[Task brief]: Look below. Copy each line that has "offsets" in it.

═════ Input data ═════

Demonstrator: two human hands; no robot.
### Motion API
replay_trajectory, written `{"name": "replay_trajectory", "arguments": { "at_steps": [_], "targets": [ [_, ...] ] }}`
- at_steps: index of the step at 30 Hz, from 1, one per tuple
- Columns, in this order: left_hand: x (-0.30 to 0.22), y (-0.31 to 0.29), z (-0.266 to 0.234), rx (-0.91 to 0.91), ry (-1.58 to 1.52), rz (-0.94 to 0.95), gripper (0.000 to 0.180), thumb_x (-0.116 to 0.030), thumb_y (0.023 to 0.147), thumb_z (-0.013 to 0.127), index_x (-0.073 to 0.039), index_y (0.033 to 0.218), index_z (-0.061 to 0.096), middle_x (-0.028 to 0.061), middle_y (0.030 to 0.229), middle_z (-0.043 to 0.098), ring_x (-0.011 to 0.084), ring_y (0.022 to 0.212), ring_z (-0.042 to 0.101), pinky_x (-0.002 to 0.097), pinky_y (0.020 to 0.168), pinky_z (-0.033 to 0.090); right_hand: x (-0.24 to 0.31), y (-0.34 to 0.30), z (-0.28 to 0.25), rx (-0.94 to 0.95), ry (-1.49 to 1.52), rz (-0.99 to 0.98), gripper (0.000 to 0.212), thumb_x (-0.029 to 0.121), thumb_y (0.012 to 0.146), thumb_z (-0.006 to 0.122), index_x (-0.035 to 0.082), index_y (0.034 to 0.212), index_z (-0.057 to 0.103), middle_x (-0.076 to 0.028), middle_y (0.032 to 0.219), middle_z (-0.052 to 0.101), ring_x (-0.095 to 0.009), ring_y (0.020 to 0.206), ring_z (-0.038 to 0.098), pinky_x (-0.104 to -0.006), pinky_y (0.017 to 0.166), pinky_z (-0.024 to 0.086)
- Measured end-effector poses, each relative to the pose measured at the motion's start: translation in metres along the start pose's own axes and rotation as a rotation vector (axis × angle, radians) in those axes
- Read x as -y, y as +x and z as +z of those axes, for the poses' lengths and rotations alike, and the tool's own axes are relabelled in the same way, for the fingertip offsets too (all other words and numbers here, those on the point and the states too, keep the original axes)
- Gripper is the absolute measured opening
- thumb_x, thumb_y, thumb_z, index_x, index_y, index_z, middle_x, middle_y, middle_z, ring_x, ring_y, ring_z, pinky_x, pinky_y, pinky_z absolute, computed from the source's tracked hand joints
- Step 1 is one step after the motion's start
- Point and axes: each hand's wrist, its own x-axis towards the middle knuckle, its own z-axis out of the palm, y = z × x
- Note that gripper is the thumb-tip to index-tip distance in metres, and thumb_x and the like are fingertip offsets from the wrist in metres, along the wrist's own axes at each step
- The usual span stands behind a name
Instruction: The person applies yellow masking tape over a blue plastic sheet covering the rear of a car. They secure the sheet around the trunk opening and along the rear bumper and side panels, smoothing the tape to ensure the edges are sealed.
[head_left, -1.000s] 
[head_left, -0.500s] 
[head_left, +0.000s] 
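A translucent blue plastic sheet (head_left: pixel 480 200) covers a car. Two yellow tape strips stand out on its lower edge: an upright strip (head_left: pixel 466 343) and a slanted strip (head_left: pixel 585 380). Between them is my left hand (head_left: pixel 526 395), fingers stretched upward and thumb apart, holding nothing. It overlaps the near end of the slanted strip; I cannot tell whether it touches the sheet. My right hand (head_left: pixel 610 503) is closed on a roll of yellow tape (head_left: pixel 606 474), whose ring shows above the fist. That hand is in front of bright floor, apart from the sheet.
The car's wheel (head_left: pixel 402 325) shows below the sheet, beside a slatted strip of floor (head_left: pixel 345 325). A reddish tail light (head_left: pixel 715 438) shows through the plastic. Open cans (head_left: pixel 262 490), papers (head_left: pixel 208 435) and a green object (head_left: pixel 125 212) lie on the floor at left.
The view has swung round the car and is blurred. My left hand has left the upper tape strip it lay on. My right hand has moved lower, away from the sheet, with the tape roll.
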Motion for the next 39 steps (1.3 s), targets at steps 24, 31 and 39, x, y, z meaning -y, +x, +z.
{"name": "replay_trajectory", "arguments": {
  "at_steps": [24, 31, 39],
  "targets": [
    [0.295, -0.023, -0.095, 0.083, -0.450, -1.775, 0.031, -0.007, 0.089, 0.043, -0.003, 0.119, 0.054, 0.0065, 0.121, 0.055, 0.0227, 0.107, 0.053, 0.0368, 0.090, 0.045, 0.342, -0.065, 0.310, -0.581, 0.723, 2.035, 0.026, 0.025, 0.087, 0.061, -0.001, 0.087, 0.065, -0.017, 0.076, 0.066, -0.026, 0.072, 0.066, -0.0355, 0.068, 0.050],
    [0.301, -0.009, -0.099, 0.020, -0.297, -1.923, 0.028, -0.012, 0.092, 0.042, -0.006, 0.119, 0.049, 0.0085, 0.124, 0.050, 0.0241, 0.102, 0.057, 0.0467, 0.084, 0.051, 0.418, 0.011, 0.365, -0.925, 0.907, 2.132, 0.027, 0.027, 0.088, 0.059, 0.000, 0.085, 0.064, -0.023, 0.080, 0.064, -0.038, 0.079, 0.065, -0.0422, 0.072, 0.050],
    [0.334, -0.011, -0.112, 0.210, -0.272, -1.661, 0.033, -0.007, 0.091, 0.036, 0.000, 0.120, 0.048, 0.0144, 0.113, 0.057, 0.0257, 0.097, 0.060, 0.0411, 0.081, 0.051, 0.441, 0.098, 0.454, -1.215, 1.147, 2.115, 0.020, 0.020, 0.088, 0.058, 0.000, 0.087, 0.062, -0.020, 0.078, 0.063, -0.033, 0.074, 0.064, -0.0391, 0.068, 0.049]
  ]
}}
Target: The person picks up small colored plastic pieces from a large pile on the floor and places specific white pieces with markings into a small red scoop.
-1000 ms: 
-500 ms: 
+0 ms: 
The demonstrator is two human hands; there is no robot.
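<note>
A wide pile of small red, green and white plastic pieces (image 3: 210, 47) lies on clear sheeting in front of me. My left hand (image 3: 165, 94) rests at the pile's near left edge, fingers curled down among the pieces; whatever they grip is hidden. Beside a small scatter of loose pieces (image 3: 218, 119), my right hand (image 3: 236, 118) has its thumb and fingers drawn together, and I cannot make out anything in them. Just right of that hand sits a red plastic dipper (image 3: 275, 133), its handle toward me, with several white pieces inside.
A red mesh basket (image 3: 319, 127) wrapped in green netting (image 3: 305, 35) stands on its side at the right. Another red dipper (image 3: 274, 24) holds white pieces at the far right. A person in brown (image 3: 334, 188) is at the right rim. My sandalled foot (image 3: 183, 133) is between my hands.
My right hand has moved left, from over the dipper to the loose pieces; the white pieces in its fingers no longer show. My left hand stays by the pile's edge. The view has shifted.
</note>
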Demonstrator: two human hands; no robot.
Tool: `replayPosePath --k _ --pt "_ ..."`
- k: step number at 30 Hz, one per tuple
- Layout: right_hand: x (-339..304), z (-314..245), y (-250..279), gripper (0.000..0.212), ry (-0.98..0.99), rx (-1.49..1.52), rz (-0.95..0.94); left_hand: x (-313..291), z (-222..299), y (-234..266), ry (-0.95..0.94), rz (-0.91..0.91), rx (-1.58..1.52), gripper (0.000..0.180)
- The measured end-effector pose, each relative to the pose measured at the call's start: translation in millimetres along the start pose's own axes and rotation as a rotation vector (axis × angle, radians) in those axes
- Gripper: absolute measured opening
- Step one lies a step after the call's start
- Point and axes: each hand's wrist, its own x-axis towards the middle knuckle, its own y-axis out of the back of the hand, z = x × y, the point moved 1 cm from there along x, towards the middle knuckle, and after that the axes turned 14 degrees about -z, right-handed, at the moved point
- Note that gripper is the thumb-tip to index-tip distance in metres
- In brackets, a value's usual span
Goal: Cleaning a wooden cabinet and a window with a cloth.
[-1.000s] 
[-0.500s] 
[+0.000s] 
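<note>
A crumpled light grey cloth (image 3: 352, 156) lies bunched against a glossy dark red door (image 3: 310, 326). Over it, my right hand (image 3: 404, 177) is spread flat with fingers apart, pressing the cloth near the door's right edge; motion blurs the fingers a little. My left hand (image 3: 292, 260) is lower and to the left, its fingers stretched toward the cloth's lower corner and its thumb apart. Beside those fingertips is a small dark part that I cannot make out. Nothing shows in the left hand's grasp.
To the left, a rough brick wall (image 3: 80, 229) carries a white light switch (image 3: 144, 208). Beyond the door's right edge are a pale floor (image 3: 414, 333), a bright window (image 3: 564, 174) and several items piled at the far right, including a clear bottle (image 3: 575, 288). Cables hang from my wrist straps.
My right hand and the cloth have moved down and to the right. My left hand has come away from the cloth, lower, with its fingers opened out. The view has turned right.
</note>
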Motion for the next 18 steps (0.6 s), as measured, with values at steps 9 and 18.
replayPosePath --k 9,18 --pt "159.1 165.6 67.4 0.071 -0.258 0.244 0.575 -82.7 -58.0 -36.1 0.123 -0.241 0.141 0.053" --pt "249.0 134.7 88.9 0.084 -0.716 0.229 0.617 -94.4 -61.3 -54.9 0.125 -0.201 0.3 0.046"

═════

[Result of this exercise]:
- Read x as -y, y as +x and z as +z of those axes, for the poses' lengths and rotations alike, and the tool's own axes are relabelled in the same way, for the fingertip offsets too (all other words and numbers here, those on the point and the states too, keep the original axes)
- Note that gripper is the thumb-tip to index-tip distance in metres, and thumb_x and the like are fingertip offsets from the wrist in metres, along the wrist's own axes at each step

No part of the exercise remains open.